> **ACTIVITY**: From the entries, copy every line that carries the string "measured".

> **INFORMATION GIVEN**:
□ □ □ □ □

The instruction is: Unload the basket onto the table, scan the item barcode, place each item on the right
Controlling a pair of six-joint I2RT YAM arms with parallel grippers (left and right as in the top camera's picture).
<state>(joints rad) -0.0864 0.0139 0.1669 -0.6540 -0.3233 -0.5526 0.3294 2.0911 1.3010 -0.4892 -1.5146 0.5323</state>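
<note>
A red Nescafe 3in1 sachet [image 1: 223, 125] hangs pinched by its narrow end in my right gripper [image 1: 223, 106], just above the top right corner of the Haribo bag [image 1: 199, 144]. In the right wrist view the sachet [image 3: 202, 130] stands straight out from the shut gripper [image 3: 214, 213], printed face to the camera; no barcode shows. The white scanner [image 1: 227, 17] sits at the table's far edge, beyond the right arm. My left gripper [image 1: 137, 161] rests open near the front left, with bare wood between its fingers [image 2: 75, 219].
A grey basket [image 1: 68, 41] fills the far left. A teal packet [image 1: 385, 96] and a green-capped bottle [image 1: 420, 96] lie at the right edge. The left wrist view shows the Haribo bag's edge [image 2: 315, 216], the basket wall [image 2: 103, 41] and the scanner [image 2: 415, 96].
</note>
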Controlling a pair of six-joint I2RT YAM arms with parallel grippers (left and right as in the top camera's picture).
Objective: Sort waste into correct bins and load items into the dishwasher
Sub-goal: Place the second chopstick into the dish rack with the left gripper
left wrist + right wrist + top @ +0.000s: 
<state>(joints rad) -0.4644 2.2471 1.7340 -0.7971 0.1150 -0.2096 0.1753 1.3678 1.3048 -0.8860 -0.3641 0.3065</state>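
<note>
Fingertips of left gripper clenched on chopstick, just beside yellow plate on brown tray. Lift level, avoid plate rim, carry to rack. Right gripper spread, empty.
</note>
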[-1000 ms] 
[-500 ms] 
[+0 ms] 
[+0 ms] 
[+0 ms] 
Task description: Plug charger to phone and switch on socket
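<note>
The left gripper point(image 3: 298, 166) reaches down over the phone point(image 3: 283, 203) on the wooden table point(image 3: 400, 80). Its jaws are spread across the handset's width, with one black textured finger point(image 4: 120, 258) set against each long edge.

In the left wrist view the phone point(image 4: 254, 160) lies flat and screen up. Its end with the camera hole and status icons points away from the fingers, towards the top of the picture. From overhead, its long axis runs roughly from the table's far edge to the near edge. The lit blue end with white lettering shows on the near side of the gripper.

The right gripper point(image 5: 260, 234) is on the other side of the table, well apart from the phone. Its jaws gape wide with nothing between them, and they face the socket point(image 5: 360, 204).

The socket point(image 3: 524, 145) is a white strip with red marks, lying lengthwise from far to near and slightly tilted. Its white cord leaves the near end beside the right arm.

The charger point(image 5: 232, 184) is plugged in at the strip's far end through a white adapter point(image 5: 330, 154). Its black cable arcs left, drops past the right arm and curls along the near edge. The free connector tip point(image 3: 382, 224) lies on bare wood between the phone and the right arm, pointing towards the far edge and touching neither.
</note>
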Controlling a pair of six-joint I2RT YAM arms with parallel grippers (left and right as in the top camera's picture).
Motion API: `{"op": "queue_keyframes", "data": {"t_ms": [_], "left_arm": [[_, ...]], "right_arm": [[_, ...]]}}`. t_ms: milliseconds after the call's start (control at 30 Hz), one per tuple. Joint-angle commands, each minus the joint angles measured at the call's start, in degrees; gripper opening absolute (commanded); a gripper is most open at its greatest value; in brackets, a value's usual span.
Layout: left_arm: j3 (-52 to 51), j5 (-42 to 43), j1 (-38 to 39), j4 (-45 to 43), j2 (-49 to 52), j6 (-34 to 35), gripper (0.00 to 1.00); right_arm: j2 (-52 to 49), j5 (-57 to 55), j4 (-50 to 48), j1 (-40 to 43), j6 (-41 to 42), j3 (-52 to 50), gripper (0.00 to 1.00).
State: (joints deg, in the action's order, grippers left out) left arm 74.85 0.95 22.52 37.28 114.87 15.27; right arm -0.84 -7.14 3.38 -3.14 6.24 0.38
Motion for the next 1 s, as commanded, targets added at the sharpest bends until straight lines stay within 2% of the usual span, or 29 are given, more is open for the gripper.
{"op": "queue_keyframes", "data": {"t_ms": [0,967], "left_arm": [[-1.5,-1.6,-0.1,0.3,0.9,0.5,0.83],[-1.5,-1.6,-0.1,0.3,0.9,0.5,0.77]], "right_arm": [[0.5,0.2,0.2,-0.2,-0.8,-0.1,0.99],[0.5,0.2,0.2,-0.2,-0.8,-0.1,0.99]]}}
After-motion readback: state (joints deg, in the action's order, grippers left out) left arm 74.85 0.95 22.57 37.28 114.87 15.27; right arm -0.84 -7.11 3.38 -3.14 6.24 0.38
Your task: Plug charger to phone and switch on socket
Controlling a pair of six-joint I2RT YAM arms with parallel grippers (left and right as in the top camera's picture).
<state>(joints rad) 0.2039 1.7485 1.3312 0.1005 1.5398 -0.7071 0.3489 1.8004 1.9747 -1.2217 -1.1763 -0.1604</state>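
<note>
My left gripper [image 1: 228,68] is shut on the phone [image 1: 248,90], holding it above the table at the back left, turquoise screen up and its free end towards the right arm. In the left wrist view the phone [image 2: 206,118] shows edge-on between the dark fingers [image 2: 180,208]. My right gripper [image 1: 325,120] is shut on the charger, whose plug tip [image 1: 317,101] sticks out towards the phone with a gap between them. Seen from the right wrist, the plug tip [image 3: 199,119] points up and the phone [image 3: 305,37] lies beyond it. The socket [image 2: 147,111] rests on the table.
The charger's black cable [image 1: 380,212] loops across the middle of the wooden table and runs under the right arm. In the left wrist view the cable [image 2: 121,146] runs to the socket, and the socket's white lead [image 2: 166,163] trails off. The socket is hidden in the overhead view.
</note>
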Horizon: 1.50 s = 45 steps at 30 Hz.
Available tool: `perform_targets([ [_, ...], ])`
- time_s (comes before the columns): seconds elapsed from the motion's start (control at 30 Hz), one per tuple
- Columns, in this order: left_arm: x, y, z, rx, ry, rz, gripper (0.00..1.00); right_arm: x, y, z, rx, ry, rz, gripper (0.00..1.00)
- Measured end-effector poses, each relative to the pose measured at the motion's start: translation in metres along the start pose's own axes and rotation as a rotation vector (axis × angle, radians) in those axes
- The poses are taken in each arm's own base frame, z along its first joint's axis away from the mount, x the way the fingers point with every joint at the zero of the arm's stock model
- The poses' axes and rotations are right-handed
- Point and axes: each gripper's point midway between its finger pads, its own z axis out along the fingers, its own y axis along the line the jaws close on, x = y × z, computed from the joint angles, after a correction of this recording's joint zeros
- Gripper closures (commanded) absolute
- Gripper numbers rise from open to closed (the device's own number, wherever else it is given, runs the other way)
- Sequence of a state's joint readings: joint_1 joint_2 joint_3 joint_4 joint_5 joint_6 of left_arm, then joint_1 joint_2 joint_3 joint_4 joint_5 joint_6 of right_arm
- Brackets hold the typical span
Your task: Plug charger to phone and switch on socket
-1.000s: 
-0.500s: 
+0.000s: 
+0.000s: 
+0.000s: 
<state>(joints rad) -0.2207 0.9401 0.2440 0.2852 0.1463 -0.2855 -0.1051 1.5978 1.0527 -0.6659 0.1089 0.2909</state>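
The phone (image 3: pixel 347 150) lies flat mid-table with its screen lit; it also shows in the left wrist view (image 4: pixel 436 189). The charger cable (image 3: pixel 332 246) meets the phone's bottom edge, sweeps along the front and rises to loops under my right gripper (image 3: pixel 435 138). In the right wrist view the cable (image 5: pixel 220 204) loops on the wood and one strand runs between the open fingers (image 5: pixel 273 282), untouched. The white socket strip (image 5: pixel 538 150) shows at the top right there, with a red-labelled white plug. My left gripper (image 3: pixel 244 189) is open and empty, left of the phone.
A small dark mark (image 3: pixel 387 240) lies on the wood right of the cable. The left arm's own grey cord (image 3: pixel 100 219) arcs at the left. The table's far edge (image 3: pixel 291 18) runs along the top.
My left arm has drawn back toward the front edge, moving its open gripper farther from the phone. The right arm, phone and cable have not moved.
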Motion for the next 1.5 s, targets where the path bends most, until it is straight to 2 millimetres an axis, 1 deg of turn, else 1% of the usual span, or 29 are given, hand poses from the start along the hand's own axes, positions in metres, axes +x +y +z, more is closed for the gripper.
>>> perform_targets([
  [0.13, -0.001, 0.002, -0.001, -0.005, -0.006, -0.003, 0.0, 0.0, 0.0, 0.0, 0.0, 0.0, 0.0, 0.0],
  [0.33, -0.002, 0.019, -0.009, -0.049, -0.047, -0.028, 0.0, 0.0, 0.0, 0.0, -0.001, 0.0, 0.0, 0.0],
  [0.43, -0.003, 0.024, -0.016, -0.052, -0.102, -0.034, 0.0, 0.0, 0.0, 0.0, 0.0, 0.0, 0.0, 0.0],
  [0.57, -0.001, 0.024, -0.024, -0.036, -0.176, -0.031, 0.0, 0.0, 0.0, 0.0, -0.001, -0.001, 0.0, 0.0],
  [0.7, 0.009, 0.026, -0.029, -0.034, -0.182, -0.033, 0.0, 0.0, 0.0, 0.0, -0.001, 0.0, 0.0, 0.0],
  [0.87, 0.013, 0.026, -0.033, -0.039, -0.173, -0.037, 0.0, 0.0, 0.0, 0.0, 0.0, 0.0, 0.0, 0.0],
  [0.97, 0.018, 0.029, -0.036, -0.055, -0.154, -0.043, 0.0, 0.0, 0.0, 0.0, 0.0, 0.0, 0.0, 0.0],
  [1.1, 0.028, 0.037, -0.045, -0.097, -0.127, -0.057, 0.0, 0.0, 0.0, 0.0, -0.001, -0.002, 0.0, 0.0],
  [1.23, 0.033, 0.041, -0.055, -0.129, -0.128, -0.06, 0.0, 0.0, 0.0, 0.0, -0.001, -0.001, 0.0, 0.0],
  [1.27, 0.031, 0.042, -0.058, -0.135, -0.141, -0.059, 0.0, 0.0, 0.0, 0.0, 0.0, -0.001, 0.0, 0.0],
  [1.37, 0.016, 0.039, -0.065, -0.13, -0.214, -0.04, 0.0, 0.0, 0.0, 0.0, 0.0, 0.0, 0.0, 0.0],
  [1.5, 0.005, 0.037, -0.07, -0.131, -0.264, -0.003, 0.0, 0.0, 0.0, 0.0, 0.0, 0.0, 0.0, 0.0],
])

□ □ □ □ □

> **WRITTEN REPLY**:
Motion API: `{"op": "queue_keyframes", "data": {"t_ms": [_], "left_arm": [[_, ...]], "right_arm": [[_, ...]]}}`. t_ms: milliseconds after the call's start (control at 30 Hz), one per tuple. Joint-angle commands, each minus the joint angles measured at the call's start, in degrees; gripper opening absolute (commanded); a gripper is most open at its greatest value; in brackets, a value's usual span.
- Measured end-effector poses, each relative to the pose measured at the motion's start: translation in metres along the start pose's own axes and rotation as a rotation vector (axis × angle, radians) in those axes

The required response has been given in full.